• **EXERCISE DETAILS**
Starting at the line that contains "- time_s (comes" and ending at the line that contains "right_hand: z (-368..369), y", the lines below are to be given again exactly, with nothing added.

==== MATERIAL FOR THE TASK

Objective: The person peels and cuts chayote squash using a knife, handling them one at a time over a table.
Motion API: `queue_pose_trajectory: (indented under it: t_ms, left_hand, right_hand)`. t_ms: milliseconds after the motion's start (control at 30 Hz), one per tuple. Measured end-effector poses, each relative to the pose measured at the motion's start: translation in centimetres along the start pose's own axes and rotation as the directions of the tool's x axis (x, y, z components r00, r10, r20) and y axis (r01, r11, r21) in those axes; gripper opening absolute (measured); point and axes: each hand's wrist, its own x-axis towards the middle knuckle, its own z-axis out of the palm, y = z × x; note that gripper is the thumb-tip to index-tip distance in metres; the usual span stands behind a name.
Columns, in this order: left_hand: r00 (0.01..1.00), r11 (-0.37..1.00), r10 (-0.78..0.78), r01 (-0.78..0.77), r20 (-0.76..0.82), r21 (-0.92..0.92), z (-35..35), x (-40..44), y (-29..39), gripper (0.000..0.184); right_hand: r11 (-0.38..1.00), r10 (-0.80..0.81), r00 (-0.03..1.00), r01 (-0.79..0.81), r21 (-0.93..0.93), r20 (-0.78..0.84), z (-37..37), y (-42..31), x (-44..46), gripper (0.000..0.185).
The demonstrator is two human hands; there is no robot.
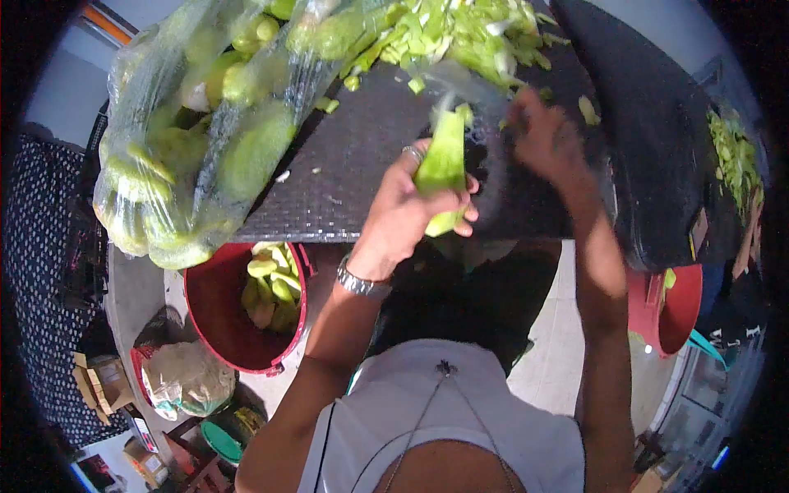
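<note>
My left hand (415, 201) is closed around a peeled pale green fruit (445, 168), which looks like a green mango, held upright above the near edge of a dark woven tabletop (353, 164). Its upper end looks cut and ragged. To the right, my right hand (546, 140) is raised with its fingers curled, smeared by motion. A grey blur like a knife blade (467, 82) reaches left from it, just above the fruit's top; its handle is hidden in the fist. Behind both hands lies a heap of cut green slivers (468, 37).
A clear plastic bag (205, 140) full of green fruit bulges over the table's left edge. Below it stands a red bucket (193, 304) with pale green pieces inside. At right are another dark table (657, 164) with green shreds and a second red bucket (678, 316).
</note>
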Motion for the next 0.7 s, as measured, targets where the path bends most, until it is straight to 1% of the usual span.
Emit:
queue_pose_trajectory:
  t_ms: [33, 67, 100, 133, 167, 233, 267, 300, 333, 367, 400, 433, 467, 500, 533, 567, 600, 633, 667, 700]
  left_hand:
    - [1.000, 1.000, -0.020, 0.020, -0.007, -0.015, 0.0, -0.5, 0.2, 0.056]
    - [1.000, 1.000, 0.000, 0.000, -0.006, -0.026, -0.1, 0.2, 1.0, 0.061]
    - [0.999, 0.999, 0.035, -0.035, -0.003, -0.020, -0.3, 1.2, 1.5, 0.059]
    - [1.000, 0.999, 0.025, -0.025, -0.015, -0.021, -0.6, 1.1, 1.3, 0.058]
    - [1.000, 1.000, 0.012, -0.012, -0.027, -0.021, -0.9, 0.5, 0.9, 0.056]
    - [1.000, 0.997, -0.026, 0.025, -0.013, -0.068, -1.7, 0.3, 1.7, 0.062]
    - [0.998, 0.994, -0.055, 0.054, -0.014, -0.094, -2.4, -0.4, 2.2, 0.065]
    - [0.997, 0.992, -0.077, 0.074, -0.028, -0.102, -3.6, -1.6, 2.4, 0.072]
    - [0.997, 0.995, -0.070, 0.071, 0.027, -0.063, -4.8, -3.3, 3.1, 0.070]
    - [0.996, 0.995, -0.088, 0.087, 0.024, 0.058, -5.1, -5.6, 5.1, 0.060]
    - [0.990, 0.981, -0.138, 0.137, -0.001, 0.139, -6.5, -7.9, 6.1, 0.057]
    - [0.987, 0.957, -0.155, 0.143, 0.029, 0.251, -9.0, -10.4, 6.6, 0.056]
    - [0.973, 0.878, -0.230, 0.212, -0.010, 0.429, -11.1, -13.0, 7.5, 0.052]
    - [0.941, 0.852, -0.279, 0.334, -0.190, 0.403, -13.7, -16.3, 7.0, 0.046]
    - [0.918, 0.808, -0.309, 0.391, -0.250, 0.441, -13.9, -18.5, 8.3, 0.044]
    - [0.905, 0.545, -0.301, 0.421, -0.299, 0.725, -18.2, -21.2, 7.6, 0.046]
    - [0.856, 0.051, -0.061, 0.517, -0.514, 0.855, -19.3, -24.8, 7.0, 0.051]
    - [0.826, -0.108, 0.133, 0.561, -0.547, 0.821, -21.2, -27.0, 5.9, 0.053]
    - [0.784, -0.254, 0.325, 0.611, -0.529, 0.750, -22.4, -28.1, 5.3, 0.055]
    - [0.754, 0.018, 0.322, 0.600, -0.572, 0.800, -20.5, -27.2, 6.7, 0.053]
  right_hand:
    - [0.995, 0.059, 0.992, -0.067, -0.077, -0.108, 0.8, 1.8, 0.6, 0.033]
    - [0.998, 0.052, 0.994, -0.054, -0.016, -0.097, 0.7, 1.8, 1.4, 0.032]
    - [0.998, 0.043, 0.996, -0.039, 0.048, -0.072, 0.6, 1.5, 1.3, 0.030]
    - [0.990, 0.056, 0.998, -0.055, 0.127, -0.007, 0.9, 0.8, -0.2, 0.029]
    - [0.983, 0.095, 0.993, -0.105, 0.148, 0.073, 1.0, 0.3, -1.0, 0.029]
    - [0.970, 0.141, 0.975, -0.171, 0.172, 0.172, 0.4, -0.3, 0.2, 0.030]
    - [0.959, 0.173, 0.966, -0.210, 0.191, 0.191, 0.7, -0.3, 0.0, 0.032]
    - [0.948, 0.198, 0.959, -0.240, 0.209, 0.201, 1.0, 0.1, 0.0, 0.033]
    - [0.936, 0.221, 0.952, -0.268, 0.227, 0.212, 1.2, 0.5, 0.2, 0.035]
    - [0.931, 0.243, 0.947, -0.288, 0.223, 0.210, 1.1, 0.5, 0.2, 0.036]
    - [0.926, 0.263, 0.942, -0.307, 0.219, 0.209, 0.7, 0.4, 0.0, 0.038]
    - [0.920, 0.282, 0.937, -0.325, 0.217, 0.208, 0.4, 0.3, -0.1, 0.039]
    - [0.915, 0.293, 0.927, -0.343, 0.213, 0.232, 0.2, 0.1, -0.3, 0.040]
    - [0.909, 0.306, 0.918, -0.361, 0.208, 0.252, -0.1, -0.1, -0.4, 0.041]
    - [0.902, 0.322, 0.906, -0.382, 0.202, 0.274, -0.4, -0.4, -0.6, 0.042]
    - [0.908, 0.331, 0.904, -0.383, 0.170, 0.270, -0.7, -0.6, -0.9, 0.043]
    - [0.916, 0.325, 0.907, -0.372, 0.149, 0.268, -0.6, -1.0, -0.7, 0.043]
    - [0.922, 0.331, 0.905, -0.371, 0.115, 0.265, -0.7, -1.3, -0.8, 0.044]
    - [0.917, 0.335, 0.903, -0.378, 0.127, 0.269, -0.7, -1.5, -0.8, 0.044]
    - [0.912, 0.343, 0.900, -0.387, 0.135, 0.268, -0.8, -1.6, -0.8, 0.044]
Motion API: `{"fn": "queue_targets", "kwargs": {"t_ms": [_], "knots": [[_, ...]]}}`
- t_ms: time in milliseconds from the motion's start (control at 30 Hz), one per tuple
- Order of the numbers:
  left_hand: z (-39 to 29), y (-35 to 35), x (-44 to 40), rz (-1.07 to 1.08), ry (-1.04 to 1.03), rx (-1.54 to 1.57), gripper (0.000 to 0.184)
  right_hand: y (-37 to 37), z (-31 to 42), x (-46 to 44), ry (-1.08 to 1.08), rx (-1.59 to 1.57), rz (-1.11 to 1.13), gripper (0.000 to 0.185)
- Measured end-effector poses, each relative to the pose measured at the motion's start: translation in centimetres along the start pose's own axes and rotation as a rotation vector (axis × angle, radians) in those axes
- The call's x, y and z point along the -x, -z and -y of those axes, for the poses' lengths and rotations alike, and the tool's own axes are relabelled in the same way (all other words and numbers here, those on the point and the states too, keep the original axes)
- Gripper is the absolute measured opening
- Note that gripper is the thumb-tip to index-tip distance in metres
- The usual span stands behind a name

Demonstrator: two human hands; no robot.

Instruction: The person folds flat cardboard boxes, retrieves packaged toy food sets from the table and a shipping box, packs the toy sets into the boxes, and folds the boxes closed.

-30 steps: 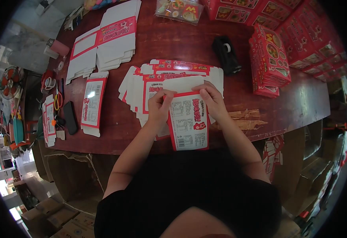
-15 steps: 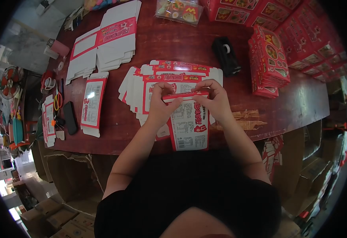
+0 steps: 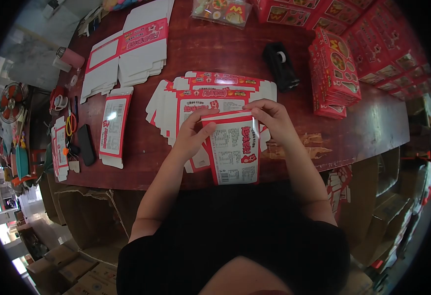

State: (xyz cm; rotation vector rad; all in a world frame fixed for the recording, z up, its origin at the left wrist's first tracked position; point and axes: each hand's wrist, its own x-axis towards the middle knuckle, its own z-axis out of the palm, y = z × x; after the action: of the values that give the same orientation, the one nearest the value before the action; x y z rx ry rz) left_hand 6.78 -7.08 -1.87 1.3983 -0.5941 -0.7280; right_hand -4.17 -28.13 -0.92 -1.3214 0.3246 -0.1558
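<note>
A red-and-white printed carton (image 3: 234,150) stands in front of me, its printed panel with small text and a barcode facing up. My left hand (image 3: 192,136) grips its upper left corner, thumb on the panel near the red edge. Fingers of my right hand (image 3: 272,121) are closed on the upper right corner. The fingertips behind the carton are partly hidden. Beneath and beyond it lies a stack of flat carton blanks (image 3: 186,109) in the same print.
More flat blanks (image 3: 145,51) lie at the back left, near a single carton (image 3: 114,127). A black phone (image 3: 86,144) and yellow-handled scissors (image 3: 71,123) are at the left. A tape dispenser (image 3: 280,67) stands right of centre, beside stacked red boxes (image 3: 334,73).
The carton's top end, pinched between both hands before, now lies flatter with a straight red-and-white edge showing. My hands have moved slightly apart, out to the corners.
</note>
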Motion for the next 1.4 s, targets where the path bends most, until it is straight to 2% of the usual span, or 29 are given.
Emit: {"fn": "queue_targets", "kwargs": {"t_ms": [133,233,333,433,533,633,700,767,867,1067,1167,1267,1400], "knots": [[0.5,-0.2,0.1,0.053,-0.101,-0.174,0.032,0.5,-0.2,-0.6,-0.11,-0.137,-0.013,0.016],[0.6,-0.7,0.4,0.012,-0.067,-0.118,0.029,0.2,-0.1,-0.6,-0.029,0.07,0.01,0.013],[1.2,-1.8,0.7,-0.098,-0.105,-0.09,0.027,-1.0,1.7,0.6,0.102,0.278,0.119,0.02],[1.3,-2.9,0.5,-0.147,-0.077,-0.024,0.026,0.0,1.7,0.5,0.09,0.363,0.158,0.028],[1.2,-3.5,-0.1,-0.268,-0.116,-0.151,0.025,-0.2,1.6,0.9,0.109,0.332,0.144,0.027],[0.2,-2.3,-1.1,-0.328,-0.173,-0.266,0.023,1.6,0.2,-0.2,0.38,0.202,-0.032,0.028],[-0.8,-0.9,-1.9,-0.401,-0.177,-0.249,0.024,5.8,0.0,-2.3,0.438,0.506,-0.424,0.028],[-1.6,0.4,-2.3,-0.454,-0.195,-0.255,0.03,9.3,0.5,-3.1,0.327,0.719,-0.668,0.027],[-2.1,2.2,-2.3,-0.433,-0.169,-0.358,0.035,13.5,-2.0,-5.1,0.204,0.586,-0.627,0.028],[-2.3,2.3,-2.0,-0.423,-0.182,-0.343,0.042,14.1,0.0,-5.5,-0.183,0.251,-0.462,0.017],[-1.2,2.6,-2.0,-0.421,-0.136,-0.315,0.042,14.9,-1.9,-6.3,-0.021,0.09,-0.423,0.012],[-1.0,2.6,-2.1,-0.404,-0.13,-0.282,0.042,13.4,-3.6,-6.0,0.187,0.089,-0.572,0.01],[-1.1,2.1,-1.9,-0.398,-0.112,-0.239,0.041,11.8,-4.2,-5.3,0.326,-0.192,-0.635,0.009]]}}
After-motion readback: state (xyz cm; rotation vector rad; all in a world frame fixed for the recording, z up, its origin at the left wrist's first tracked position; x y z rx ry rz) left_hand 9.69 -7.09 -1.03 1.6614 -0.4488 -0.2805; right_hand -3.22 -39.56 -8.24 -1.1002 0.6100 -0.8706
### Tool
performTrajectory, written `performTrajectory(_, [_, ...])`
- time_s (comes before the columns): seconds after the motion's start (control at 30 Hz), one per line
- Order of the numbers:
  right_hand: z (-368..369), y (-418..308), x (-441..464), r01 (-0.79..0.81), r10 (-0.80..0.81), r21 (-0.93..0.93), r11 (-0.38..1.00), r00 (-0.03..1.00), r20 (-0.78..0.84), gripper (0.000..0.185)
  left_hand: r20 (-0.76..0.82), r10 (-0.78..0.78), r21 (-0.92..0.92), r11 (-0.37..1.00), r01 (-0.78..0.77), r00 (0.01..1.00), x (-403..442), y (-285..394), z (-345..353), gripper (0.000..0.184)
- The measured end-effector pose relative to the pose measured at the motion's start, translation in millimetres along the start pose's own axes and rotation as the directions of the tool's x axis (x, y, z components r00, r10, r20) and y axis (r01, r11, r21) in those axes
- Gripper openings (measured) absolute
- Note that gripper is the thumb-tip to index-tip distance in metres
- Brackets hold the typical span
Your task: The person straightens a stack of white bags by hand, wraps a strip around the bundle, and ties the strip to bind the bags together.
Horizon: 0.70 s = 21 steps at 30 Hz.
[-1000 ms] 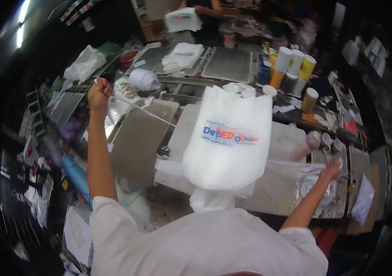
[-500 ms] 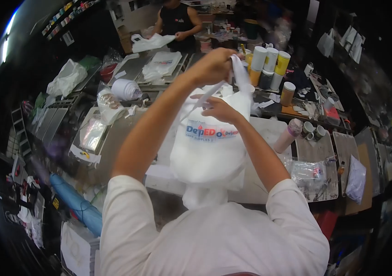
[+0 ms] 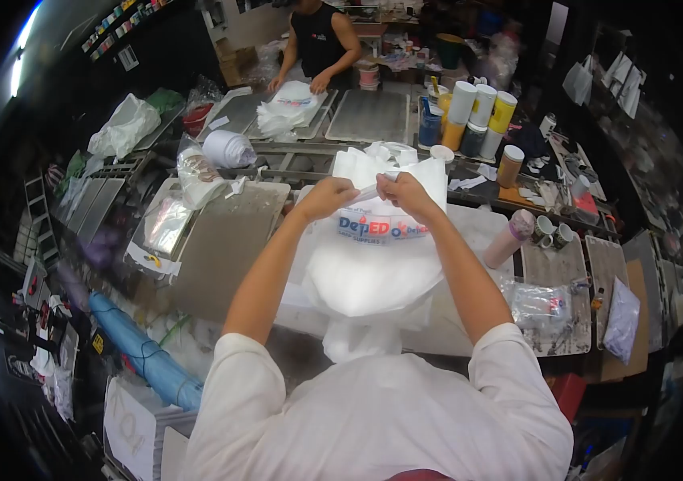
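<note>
A pile of white handled bags lies in front of me, its top print in blue and red reading "DepED". Above that print, my left hand and my right hand face each other with fingers pinched closed. Stretched between them is a white bag handle. Behind my hands, more loose white handles lie bunched at the far end of the pile. The undersides of my fingers are hidden.
Across the room a person leans over another stack of printed bags. Stacked bottles stand behind on the right. Nearer are a pink tumbler, several mugs and a plastic-wrapped packet. A wrapped blue roll leans at left.
My left hand has come down from high above the pile, and my right hand has shifted right; both now meet at the handle. The other person has lowered a bag onto their stack.
</note>
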State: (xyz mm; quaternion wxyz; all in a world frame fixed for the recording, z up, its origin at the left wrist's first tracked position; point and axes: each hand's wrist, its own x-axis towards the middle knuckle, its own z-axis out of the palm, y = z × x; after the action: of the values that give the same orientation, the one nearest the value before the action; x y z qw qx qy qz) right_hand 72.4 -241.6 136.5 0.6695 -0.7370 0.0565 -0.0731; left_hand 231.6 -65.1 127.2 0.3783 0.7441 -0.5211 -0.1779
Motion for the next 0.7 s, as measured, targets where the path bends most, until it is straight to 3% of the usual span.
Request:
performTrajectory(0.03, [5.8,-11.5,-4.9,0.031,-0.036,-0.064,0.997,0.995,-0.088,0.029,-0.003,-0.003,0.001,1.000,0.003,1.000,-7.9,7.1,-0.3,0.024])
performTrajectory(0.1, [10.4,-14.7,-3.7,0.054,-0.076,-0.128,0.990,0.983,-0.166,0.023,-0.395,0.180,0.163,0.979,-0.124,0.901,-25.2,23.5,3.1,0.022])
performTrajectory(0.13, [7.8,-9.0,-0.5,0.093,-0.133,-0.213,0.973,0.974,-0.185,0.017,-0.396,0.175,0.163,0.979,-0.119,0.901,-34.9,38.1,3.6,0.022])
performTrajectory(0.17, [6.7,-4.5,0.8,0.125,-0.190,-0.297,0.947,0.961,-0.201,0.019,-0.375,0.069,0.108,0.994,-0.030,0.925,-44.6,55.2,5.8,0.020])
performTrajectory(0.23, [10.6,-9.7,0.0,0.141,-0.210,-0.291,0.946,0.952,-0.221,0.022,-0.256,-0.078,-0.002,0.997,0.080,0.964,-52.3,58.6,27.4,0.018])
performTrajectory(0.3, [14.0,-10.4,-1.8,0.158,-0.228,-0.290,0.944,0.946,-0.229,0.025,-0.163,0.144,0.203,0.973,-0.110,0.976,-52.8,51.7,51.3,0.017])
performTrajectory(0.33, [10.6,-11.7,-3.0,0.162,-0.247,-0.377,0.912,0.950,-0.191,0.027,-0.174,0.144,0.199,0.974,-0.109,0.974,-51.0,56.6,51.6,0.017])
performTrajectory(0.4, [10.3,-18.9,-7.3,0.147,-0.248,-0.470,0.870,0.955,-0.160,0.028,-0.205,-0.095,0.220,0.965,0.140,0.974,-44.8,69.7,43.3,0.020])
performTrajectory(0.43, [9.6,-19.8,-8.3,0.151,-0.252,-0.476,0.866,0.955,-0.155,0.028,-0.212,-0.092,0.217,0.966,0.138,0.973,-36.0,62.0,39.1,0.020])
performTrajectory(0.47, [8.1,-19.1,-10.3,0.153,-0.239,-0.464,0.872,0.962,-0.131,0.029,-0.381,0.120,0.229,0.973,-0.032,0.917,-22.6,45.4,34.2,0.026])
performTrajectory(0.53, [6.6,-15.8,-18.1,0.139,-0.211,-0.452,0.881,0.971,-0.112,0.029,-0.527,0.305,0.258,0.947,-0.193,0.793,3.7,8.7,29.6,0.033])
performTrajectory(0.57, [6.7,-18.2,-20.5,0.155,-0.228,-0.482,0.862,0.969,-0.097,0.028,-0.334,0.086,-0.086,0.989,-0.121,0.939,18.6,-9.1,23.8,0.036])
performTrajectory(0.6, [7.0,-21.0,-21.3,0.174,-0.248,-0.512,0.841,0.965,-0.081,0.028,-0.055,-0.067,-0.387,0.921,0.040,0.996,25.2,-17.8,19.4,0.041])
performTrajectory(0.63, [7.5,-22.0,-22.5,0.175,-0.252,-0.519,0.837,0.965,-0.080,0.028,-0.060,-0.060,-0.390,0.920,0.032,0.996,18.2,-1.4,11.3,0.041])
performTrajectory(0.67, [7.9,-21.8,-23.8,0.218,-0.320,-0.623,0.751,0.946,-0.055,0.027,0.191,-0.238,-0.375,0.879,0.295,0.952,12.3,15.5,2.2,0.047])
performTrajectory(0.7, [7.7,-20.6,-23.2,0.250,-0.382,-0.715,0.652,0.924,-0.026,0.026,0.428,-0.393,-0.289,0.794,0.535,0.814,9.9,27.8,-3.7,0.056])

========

• **ANSWER BOX**
- time_s (comes before the columns): seconds after the motion's start (control at 30 Hz), one per line
- Order of the numbers:
  right_hand: z (-368..369), y (-418..308), x (-441..464), r01 (-0.79..0.81), r10 (-0.80..0.81), r21 (-0.93..0.93), r11 (-0.38..1.00), r00 (-0.03..1.00), r20 (-0.78..0.84), gripper (0.000..0.185)

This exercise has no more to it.